So Much for the CLEC Loophole Biz Model
Quest is suing a bunch of Voice 2.0 companies that have been terminating in Iowa and relying on the CLEC termination fees for revenue. There are a bunch of free long distance companies involved as well as a few of our direct competitors.
In a lawsuit filed Feb. 20, Qwest joined the list of long-distance carriers who are bringing legal heat on the Iowa-based “free calling” schemes. In its case the Denver-based Qwest alleges that the “fraudulent, unfair and illegal” free-dialing schemes had resulted in “millions” of dollars of increased expenses for Qwest, including monthly bills that were as high as $500,000 from one rural Iowa telco.
Like AT&T’s earlier suit, Qwest’s was filed in the U.S. District Court for the Southern District of Iowa, Central Division. It seeks to stop free-calling concerns as well as their rural Iowa telco infrastructure partners from continuing with the operations that use regulatory-fee arbitrage and VoIP to provide international or higher-service calls (such as conference calls or chat) for only the price of a long-distance call to Iowa.

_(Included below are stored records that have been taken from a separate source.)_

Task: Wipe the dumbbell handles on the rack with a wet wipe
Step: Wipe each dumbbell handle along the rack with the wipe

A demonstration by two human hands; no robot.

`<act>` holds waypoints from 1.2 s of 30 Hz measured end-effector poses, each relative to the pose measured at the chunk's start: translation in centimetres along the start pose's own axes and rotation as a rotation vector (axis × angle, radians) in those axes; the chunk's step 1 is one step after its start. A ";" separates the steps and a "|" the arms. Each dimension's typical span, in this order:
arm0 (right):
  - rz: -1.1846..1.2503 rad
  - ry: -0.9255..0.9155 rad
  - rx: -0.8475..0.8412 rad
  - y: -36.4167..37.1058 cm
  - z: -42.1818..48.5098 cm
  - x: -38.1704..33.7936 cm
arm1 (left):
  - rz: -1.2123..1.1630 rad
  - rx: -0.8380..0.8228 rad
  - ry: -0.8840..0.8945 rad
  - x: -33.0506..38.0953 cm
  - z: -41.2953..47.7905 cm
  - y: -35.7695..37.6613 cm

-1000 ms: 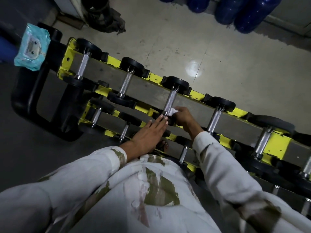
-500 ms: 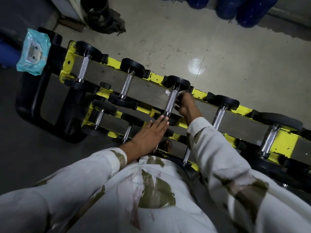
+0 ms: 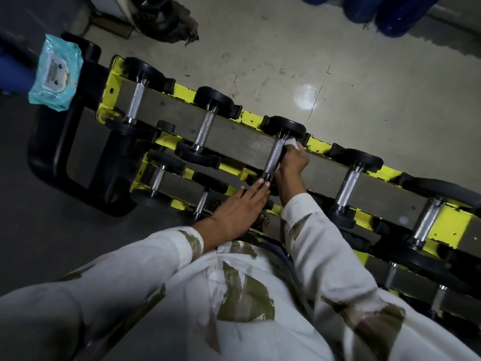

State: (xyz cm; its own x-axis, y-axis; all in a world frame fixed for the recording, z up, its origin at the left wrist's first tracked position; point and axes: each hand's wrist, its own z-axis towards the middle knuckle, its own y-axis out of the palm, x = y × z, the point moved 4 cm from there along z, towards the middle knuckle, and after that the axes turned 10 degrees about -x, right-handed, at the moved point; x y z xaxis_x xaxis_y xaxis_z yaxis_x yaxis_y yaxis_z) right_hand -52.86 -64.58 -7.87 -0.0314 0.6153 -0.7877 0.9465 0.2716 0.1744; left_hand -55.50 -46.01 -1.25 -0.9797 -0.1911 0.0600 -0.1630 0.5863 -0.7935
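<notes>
A scuffed tiled floor lies behind a yellow rack that runs diagonally from upper left to lower right. At far left a teal wipe pack sits on the rack's black end frame. On the top tier the first dumbbell and second dumbbell rest left of the hands, untouched. The left hand lies flat, fingers straight and together, its fingertips touching the near end of the third dumbbell. Just right of it the right hand curls round that dumbbell's handle, gripping a white wipe against the handle's far end, beside the far head. More dumbbells sit further right, apart from both hands. Blue bottles stand at top right.
</notes>
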 end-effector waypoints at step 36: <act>-2.211 -0.416 -1.332 3.1 -4.0 -4.1 | 0.015 0.106 0.019 0.1 0.7 0.5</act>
State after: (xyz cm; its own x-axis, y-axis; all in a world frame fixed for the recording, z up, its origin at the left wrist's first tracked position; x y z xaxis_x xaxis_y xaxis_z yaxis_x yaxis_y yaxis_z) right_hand -51.07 -63.29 -1.70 0.0357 -0.9621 -0.2702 -0.7932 0.1372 -0.5933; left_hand -55.62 -46.31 -2.06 -0.9841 -0.1678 0.0585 -0.1365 0.5025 -0.8537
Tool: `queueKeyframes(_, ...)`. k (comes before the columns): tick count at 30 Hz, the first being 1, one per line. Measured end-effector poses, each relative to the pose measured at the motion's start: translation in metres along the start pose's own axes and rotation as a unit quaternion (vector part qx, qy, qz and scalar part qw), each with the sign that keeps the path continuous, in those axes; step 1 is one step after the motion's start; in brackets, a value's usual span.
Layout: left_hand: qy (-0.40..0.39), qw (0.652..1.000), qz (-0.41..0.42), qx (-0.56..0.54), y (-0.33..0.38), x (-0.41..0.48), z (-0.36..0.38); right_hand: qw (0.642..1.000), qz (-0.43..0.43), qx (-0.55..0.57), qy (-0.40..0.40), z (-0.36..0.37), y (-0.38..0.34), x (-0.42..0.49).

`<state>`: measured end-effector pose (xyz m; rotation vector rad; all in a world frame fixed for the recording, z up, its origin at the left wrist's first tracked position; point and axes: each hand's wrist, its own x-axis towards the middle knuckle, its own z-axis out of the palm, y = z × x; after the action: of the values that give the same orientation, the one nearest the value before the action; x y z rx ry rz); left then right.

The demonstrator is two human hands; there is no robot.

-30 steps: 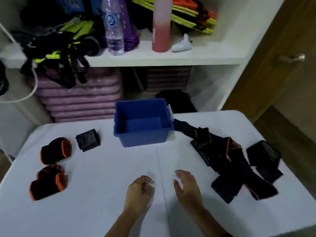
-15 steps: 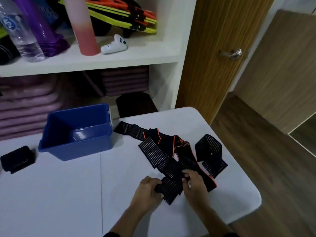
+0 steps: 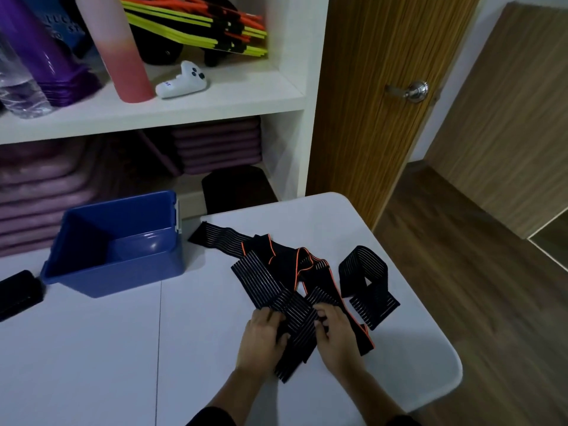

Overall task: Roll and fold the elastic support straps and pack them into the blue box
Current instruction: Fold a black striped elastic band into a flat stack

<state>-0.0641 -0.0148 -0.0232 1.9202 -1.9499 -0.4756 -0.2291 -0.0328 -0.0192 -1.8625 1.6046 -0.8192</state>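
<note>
A tangle of black elastic straps lies on the white table, right of the blue box, which stands open with nothing visible inside. A black ribbed strap runs from the pile toward me. My left hand and my right hand both pinch its near end. Orange-edged straps cross over it. Another ribbed strap lies folded at the right. A rolled black strap sits at the left edge.
White shelves stand behind the table with a pink bottle, purple items, a white controller and purple mats below. The table's right corner drops to a wooden floor beside a wooden door.
My view swung right from the table's middle to the strap pile. Both hands moved from the bare table onto the ribbed strap's near end and took hold of it.
</note>
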Motion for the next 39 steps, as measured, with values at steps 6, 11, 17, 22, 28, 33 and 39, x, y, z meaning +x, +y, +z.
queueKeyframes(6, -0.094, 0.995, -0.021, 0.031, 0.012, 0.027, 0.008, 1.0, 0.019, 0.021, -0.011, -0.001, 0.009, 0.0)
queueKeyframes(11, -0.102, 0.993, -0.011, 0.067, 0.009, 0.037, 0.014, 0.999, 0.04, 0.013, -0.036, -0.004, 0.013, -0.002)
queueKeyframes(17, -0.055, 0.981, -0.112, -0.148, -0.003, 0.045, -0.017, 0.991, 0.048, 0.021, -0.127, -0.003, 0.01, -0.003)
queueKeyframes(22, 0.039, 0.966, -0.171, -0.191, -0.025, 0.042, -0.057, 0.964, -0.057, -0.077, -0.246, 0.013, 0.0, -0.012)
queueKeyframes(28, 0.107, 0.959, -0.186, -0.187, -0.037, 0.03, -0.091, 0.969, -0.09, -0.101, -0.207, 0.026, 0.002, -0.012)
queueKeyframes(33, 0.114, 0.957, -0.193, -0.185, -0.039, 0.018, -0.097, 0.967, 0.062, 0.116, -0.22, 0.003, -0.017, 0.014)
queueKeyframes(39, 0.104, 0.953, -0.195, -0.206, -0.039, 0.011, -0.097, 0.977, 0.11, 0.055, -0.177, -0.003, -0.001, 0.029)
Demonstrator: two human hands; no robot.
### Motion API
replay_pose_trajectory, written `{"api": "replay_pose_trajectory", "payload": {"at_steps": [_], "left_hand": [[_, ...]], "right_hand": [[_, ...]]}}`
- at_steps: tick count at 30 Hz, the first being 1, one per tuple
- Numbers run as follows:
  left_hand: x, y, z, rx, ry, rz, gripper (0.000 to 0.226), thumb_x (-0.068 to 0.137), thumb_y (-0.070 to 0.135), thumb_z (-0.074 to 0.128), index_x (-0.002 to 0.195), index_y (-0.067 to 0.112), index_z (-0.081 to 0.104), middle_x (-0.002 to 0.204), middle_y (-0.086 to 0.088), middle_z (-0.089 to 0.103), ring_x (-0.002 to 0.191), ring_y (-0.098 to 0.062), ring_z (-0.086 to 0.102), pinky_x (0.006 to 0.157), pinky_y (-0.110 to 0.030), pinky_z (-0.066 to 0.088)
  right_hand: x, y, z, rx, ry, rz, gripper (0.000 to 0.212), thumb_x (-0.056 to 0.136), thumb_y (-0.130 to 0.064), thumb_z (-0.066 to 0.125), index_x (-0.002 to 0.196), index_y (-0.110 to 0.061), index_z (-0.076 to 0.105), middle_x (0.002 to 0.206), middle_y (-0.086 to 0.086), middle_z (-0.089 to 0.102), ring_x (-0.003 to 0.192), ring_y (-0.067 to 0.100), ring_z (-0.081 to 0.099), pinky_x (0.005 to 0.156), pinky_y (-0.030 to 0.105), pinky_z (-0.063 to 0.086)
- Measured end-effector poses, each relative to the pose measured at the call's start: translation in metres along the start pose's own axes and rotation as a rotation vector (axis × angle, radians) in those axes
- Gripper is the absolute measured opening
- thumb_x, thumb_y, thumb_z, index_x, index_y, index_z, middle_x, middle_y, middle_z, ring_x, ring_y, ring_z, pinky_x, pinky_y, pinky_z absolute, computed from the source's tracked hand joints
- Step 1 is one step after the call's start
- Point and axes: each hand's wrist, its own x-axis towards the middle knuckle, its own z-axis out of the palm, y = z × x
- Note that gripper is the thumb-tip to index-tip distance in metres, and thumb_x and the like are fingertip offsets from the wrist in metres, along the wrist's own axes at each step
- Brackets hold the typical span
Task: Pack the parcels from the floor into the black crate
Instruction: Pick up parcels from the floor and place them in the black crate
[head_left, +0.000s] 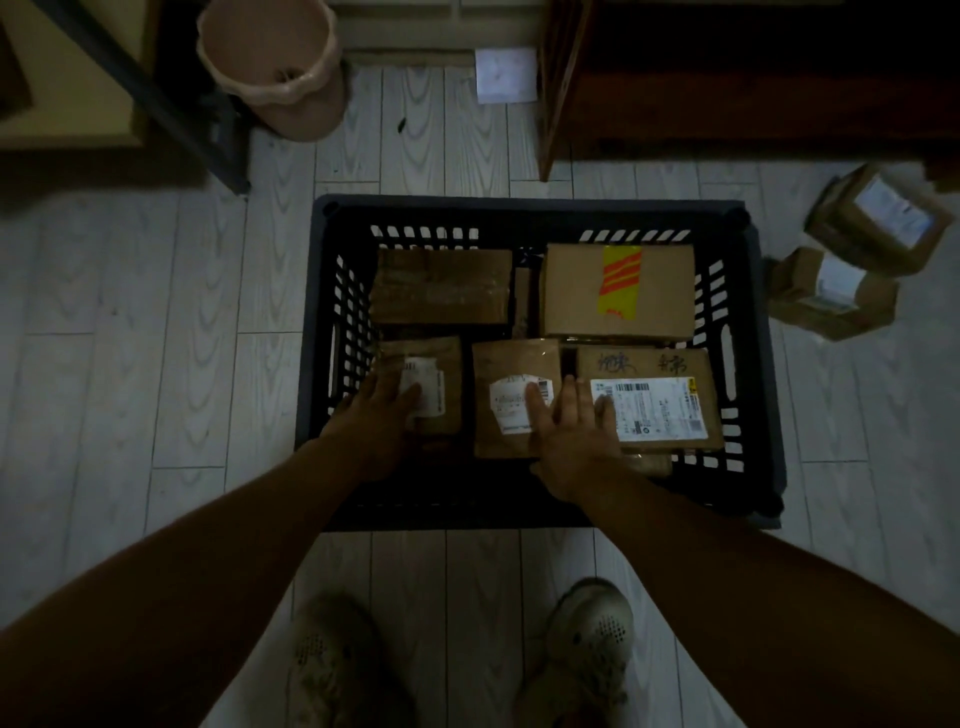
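Observation:
The black crate (530, 213) stands on the floor in front of me and holds several cardboard parcels. My left hand (376, 415) lies flat on a small parcel (447, 364) at the near left of the crate. My right hand (569, 431) rests with spread fingers across the middle parcel (511, 364) and the parcel with a large white label (660, 410). A box with yellow and orange tape (618, 291) and a plain brown box (441, 286) fill the far side. Two more parcels, a near one (831, 296) and a far one (878, 221), lie on the floor to the right of the crate.
A pink bin (275, 67) stands at the back left beside a dark metal frame leg (156, 98). Dark wooden furniture (727, 78) fills the back right. A white paper (506, 75) lies on the floor behind the crate. My shoes (587, 649) are just below the crate.

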Motion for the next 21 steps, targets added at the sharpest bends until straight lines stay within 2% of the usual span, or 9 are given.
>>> {"api": "replay_pose_trajectory", "payload": {"at_steps": [4, 10, 15, 17, 21], "left_hand": [[-0.039, 0.013, -0.029, -0.079, -0.012, -0.051, 0.079, 0.087, 0.056, 0.045, 0.147, 0.029, 0.002, 0.156, -0.008, -0.012, 0.142, -0.033, -0.005, 0.113, -0.057, 0.013], [-0.148, 0.06, -0.121, -0.259, 0.082, -0.012, 0.076, 0.088, 0.05, 0.049, 0.148, 0.02, 0.012, 0.155, -0.007, 0.012, 0.141, -0.03, 0.012, 0.116, -0.046, 0.013], [-0.263, 0.111, -0.201, -0.43, 0.202, -0.074, 0.067, 0.087, 0.037, 0.058, 0.143, 0.014, 0.03, 0.147, -0.015, 0.03, 0.133, -0.033, 0.027, 0.111, -0.043, 0.024], [-0.305, 0.13, -0.224, -0.47, 0.279, -0.027, 0.062, 0.085, 0.035, 0.06, 0.14, 0.019, 0.035, 0.141, -0.013, 0.036, 0.126, -0.031, 0.034, 0.106, -0.044, 0.03], [-0.368, 0.165, -0.264, -0.482, 0.347, 0.044, 0.056, 0.085, 0.034, 0.06, 0.136, 0.025, 0.038, 0.14, -0.006, 0.038, 0.128, -0.029, 0.035, 0.107, -0.048, 0.032]], "right_hand": [[-0.032, 0.004, -0.038, 0.134, 0.003, -0.004, 0.095, 0.088, -0.046, 0.054, 0.148, -0.023, -0.016, 0.156, 0.015, -0.019, 0.143, 0.035, -0.016, 0.113, 0.055, -0.004], [-0.151, 0.026, -0.13, 0.357, 0.135, -0.055, 0.085, 0.089, -0.052, 0.05, 0.15, -0.024, -0.001, 0.158, 0.008, 0.0, 0.143, 0.029, 0.004, 0.114, 0.049, 0.008], [-0.268, 0.057, -0.202, 0.449, 0.216, -0.065, 0.073, 0.087, -0.051, 0.054, 0.147, -0.022, 0.024, 0.15, 0.009, 0.025, 0.136, 0.028, 0.024, 0.112, 0.042, 0.025], [-0.309, 0.067, -0.222, 0.465, 0.219, -0.06, 0.071, 0.087, -0.049, 0.055, 0.146, -0.022, 0.027, 0.149, 0.011, 0.026, 0.136, 0.029, 0.026, 0.11, 0.041, 0.029], [-0.379, 0.088, -0.251, 0.504, 0.28, -0.034, 0.065, 0.088, -0.046, 0.054, 0.143, -0.022, 0.031, 0.144, 0.013, 0.035, 0.134, 0.03, 0.031, 0.108, 0.038, 0.033]]}}
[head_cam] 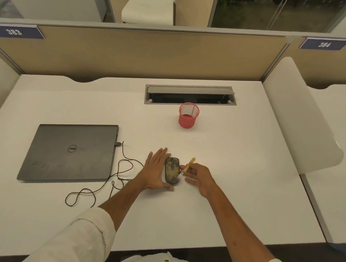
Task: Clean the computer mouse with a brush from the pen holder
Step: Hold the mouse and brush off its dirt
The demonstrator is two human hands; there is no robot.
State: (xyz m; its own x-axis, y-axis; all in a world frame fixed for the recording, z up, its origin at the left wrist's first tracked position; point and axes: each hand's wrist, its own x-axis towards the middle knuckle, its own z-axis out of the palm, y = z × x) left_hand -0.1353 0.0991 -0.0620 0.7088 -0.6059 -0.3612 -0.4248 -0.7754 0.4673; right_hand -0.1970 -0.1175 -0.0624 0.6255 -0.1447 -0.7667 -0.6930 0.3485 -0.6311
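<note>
Your right hand (199,177) pinches the brush (189,164), bristles down at the right edge of the mouse (172,170), which lies just to its left. The mouse's long axis points away from you. Your left hand (155,169), fingers straight, braces the mouse's left side, so sweep lengthwise.

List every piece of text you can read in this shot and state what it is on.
"383": white digits on the left blue plate, fixed to the desk partition.
"384": white digits on the right blue plate, on the neighbouring partition.
"DELL": round logo on the closed laptop, upside down to the camera.
No text can be read on the mouse, the brush or the pen holder.
</note>
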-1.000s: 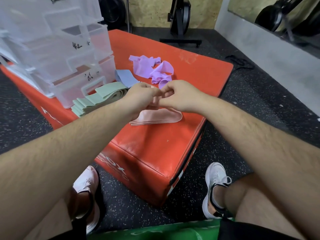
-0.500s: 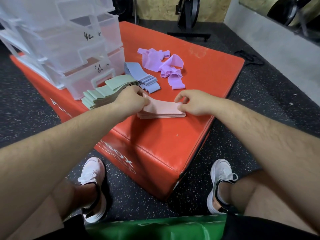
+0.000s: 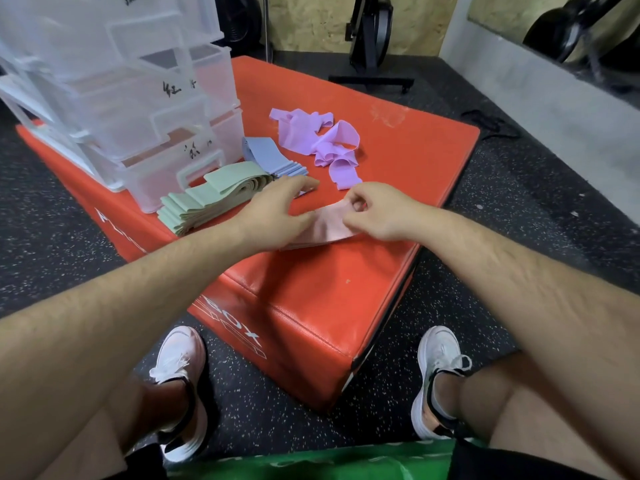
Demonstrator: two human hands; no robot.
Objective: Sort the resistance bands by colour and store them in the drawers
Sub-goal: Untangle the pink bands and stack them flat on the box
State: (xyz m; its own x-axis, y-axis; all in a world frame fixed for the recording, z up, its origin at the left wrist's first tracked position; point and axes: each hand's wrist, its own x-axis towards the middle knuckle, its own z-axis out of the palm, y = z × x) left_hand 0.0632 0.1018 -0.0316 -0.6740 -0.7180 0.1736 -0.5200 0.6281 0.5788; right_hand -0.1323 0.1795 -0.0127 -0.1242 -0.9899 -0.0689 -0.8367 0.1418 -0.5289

Unlike AT&T’s suit, however, the Qwest pressure has not yet shut down operations of some of the named defendants, a list that includes Fonpods (dial-up podcasts), FreeConferenceCall.com and HotLiveSexChat (please feel free to find that link yourself), whose websites all seem operational. The free international calling service advertised by FuturePhone, an AT&T as well as a Qwest defendant, remains offline.
Foneshow considered going this way, but eventually decided not to. We were concerned by our main revenue stream being dependent on the whims of congress. We were concerned that the people paying the bills were not the people who were getting value from our product offering. It did seem like easy money, but we had a bad gut feeling about it.